*Instructions to follow*: Line by line, reproduce exactly the beginning of the listing below, ending with the line that contains "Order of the" and adding nothing.

◇ ◇ ◇ ◇ ◇

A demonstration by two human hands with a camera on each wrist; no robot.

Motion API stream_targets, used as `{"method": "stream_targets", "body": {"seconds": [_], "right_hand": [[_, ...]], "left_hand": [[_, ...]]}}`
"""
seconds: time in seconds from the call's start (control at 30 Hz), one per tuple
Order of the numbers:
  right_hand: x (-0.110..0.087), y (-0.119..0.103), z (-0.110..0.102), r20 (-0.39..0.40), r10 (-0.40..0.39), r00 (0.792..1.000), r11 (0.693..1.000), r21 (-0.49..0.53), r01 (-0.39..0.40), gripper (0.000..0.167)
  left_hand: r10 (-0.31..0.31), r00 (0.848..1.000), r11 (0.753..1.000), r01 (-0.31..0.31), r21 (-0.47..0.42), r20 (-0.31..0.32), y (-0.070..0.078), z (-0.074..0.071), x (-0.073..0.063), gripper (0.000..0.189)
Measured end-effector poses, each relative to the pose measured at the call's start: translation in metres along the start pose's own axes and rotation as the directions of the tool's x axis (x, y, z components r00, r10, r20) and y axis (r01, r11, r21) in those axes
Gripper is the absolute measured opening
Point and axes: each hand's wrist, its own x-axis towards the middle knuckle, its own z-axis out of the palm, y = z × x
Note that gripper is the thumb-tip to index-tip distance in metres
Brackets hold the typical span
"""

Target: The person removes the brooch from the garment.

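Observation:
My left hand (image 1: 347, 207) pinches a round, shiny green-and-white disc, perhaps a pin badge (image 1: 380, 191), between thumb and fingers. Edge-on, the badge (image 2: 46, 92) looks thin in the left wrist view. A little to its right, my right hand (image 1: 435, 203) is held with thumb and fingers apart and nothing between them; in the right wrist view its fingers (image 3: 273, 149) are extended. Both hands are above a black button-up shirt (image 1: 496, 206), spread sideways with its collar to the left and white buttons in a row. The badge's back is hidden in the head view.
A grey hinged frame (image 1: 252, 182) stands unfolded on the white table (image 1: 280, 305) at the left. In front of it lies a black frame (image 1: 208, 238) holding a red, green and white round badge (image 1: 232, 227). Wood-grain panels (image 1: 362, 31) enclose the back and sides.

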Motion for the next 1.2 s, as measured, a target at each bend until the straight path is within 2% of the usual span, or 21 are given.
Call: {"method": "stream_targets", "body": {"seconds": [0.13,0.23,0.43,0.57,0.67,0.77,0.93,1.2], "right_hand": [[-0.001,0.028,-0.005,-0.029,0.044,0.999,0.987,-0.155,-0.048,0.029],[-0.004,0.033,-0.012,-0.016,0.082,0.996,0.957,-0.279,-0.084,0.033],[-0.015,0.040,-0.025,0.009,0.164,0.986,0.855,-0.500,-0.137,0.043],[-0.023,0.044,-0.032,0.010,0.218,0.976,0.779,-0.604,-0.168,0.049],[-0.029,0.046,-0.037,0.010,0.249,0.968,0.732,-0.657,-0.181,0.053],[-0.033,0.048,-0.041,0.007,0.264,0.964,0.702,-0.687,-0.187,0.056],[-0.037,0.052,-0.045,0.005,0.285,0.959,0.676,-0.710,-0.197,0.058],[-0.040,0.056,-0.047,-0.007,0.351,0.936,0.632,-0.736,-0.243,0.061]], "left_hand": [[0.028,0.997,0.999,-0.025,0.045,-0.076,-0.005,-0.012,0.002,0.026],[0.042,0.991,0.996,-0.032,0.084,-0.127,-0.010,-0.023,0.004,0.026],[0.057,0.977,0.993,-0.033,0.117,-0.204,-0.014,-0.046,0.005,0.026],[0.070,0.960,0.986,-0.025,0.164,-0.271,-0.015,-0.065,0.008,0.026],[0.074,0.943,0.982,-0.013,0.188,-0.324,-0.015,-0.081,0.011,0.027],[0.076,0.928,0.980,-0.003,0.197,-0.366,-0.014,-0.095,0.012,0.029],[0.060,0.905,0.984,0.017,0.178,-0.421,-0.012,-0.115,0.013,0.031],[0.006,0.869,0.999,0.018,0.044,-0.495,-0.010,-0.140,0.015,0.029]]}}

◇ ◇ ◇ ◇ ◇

*Answer space*:
A demonstration by two human hands with a camera on each wrist; no robot.

Motion API stream_targets, used as `{"method": "stream_targets", "body": {"seconds": [_], "right_hand": [[_, ...]], "left_hand": [[_, ...]]}}`
"""
seconds: time in seconds from the call's start (control at 30 Hz), one per tuple
Order of the numbers:

This response is complete, and nothing else is pending.